Drawing on the explosion of academic and public interest in cognitive science in the past two decades, this volume features articles that combine literary and cultural analysis with insights from neuroscience, cognitive evolutionary psychology and anthropology, and cognitive linguistics. Lisa Zunshine's introduction provides a broad overview of the field. The essays that follow are organized into four parts that explore developments in literary universals, cognitive historicism, cognitive narratology, and cognitive approaches in dialogue with other theoretical approaches, such as postcolonial studies, ecocriticism, aesthetics, and poststructuralism.
Introduction to Cognitive Cultural Studies provides readers with grounding in several major areas of cognitive science, applies insights from cognitive science to cultural representations, and recognizes the cognitive approach's commitment to seeking common ground with existing literary-theoretical paradigms.

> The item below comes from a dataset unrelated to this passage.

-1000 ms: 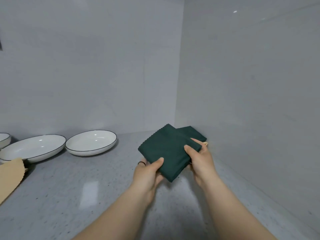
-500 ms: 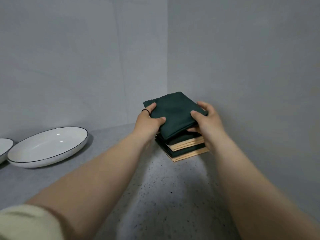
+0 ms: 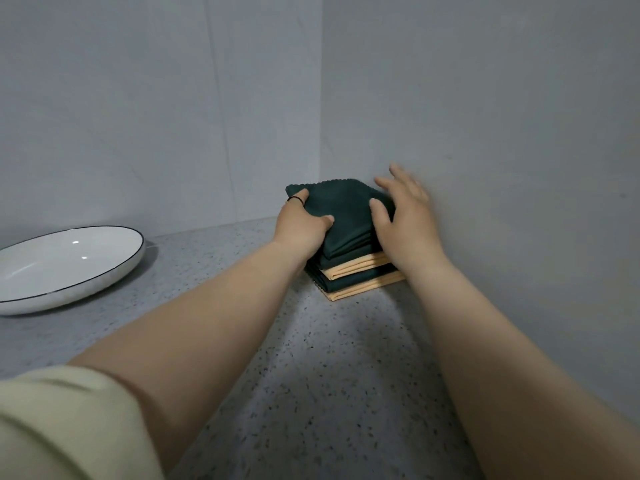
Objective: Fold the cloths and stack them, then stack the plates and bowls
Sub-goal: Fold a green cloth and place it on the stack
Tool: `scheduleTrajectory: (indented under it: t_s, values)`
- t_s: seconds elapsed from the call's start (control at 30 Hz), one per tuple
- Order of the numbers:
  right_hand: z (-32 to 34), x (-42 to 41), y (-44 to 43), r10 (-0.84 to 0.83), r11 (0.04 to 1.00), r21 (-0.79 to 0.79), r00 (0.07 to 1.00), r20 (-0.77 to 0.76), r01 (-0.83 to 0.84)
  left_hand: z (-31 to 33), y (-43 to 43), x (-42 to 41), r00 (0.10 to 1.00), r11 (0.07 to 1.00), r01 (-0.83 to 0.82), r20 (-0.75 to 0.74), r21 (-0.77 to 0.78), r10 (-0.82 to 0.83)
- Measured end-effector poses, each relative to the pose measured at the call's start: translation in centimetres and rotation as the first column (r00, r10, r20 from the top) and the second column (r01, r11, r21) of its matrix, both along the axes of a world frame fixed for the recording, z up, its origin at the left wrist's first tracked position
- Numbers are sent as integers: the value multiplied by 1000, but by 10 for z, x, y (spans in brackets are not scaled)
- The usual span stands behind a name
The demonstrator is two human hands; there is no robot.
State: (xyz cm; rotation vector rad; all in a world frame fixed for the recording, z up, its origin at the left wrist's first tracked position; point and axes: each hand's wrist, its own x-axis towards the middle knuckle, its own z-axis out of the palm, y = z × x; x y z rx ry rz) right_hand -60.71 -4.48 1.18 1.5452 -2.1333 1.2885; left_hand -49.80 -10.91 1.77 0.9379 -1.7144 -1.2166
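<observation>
Speckled grey counter (image 3: pixel 311 393), corner btwn two grey walls. White plate (image 3: pixel 62 265), dark rim, far left on counter, well apart from stack. Cloth stack (image 3: pixel 360 271), green/tan layers, in corner; folded green cloth (image 3: pixel 346 216) on top. Left hand (image 3: pixel 301 226) grips cloth's left edge, thumb on top. Right hand (image 3: pixel 405 220) blurred, fingers spread, at cloth's right side.

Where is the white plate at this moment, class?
In the head view, the white plate sits at the far left of the speckled counter, near the back wall, well apart from the cloth stack in the corner.
</observation>
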Motion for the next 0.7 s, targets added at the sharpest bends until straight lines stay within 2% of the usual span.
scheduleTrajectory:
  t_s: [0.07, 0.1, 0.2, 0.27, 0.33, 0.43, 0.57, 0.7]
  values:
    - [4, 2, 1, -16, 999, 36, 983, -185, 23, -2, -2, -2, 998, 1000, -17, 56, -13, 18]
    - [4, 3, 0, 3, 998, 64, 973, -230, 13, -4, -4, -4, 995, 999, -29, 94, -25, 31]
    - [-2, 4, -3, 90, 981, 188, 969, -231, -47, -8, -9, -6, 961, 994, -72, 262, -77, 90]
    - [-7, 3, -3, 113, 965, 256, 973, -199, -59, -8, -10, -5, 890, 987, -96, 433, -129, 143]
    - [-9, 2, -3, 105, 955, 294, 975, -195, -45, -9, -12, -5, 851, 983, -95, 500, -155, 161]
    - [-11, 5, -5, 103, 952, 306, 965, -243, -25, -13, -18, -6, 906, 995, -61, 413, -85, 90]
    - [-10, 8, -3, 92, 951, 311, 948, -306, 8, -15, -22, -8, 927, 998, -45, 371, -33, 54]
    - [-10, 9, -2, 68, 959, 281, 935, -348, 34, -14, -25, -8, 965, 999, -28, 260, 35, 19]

This book is ideal for graduate courses and seminars devoted to cognitive approaches to cultural studies and literary criticism.

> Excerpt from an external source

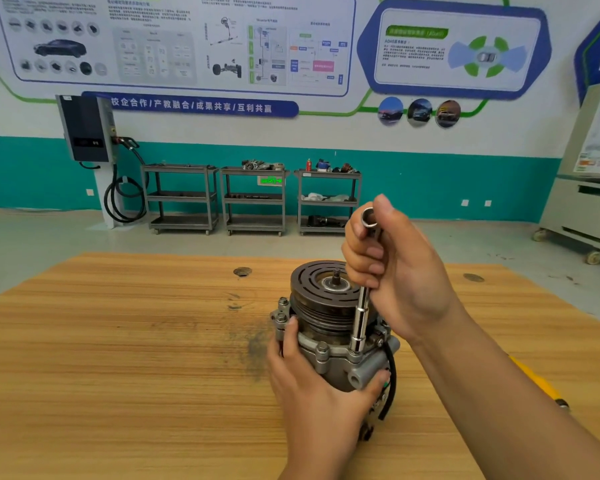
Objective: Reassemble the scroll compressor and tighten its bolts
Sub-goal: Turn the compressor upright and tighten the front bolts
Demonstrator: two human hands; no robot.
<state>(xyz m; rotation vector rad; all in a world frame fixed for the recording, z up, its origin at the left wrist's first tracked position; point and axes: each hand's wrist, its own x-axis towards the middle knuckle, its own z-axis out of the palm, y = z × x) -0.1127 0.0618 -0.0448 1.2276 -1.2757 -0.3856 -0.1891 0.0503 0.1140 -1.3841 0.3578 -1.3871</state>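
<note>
While the left hand (312,382) clasps the near body of the grey cast-metal scroll compressor (340,365), upright on the wooden table (118,341), the right hand (402,271) grips a chrome tubular socket wrench (361,320) seated on its right flange; keep the wrench plumb and the body braced.

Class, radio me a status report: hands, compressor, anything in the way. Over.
Right hand grips socket wrench, socket end down on housing flange. Left hand holds compressor upright on table. Nothing blocks the wrench.
</note>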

Contributors: Mary Thomas Crane, Nancy Easterlin, David Herman, Patrick Colm Hogan, Bruce McConachie, Alan Palmer, Alan Richardson, Ellen Spolsky, G. Gabrielle Starr, Blakey Vermeule, Lisa Zunshine
About the Author: Lisa Zunshine is the Bush-Holbrook Professor of English at the University of Kentucky and author of Why We Read Fiction: Theory of Mind and the Novel and Strange Concepts and the Stories They Make Possible: Cognition, Culture, Narrative, also published by Johns Hopkins.